The second bomber, who had not been spotted, blew himself up minutes later as police and security officials gathered at the site of the blast.
State television said that, moments earlier, a mortar bomb landed in the grounds where the annual Iraq Police Day parade was being held a few metres away.
But this report was rejected by US military spokesman Lieutenant-Colonel Barry Johnson, who was at the ceremony.
"The blast could be heard in the distance, but no mortar hit the parade ground," he told Reuters.
Later reports suggest a mortar shell may have landed several hundred metres away, causing limited damage.
The event was being shown live on television and was attended by Interior Minister Bayan Jabr, Defence Minister Saadun al-Dulaimi and US ambassador Zalmay Khalilzad.
The interior minister gave orders that the procession should continue.
Election probe delay
The latest violence came as electoral officials announced there would be a delay in the publication of its findings into fraud allegations in the 15 December elections.

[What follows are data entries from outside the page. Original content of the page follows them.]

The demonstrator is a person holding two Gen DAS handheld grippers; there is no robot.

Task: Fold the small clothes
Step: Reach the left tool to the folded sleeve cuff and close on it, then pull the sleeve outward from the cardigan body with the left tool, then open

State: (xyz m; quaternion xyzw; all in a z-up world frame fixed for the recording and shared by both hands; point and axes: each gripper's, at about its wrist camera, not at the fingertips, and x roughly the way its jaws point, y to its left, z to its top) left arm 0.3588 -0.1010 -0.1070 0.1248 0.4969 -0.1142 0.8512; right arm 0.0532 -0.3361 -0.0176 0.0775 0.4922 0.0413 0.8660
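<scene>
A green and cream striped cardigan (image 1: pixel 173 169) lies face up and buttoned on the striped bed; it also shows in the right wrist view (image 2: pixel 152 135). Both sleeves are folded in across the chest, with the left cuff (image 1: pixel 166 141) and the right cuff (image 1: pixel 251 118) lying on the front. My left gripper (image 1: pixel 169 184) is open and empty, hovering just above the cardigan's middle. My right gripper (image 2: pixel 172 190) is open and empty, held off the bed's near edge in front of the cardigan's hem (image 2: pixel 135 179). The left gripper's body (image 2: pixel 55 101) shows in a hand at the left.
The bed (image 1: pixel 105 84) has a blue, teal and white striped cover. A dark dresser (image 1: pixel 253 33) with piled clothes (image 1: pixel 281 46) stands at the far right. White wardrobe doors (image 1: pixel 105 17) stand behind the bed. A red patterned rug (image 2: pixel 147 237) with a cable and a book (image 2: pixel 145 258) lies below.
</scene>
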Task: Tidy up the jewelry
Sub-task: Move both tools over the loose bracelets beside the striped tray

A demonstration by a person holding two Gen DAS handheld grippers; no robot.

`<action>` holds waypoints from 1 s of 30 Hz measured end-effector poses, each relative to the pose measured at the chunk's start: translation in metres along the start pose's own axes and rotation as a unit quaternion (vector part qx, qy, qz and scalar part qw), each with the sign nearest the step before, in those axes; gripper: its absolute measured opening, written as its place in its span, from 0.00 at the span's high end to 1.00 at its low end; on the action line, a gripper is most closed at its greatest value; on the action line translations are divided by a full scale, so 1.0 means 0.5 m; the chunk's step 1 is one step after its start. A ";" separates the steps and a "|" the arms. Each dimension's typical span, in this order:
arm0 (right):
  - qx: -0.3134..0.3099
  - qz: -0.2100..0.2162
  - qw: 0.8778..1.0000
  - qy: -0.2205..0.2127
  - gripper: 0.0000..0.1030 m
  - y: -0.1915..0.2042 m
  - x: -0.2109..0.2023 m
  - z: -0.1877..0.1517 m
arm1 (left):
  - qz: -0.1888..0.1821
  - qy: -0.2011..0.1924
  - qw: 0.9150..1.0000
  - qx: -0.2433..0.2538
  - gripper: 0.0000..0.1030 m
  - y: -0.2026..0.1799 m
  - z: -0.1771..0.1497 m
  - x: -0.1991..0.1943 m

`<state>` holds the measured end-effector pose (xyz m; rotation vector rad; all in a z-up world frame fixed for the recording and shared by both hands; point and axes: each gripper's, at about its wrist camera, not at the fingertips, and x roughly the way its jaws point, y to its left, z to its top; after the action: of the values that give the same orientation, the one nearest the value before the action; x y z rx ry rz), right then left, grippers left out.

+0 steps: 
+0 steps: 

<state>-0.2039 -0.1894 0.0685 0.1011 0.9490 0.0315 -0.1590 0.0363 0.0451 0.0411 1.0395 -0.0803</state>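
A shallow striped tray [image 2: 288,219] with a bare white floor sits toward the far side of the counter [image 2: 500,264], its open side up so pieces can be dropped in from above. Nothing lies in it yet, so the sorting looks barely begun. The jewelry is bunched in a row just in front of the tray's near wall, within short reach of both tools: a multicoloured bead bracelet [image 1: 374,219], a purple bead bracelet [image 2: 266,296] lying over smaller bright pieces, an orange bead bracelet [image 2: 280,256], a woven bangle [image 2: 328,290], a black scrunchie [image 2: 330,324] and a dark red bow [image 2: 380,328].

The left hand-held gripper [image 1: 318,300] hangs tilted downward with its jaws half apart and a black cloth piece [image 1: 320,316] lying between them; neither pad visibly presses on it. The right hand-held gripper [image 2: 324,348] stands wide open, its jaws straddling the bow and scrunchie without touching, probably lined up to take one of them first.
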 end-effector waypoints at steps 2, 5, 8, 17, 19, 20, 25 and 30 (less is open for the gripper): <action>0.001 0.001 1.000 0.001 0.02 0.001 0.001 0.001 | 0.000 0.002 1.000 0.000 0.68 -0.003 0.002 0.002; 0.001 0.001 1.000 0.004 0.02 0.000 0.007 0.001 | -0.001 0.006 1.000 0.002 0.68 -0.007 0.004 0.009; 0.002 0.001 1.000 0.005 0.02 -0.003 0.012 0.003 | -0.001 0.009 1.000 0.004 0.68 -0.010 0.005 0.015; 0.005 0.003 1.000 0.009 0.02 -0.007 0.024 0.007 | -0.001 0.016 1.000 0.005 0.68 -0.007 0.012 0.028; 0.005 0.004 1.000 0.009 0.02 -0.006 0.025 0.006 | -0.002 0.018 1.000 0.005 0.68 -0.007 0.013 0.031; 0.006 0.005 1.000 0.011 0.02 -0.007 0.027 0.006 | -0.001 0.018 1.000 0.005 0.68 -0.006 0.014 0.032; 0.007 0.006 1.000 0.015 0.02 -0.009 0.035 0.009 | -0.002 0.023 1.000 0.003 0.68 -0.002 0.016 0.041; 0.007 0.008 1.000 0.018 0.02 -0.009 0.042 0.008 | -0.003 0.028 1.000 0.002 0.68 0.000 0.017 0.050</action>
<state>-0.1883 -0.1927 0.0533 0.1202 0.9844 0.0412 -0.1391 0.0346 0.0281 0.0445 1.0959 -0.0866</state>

"There are still four to five small outstanding items," Abdul Hussein al-Hindawi of the Iraqi electoral commission told the AFP news agency.
He said he expected the findings to be announced after the four-day Eid al-Adha feast, which is due to begin this week.
A group of foreign monitors are also completing a separate probe. The International Mission for Iraqi Elections has spent the last week observing how the commission conducted vote counting and handling complaints.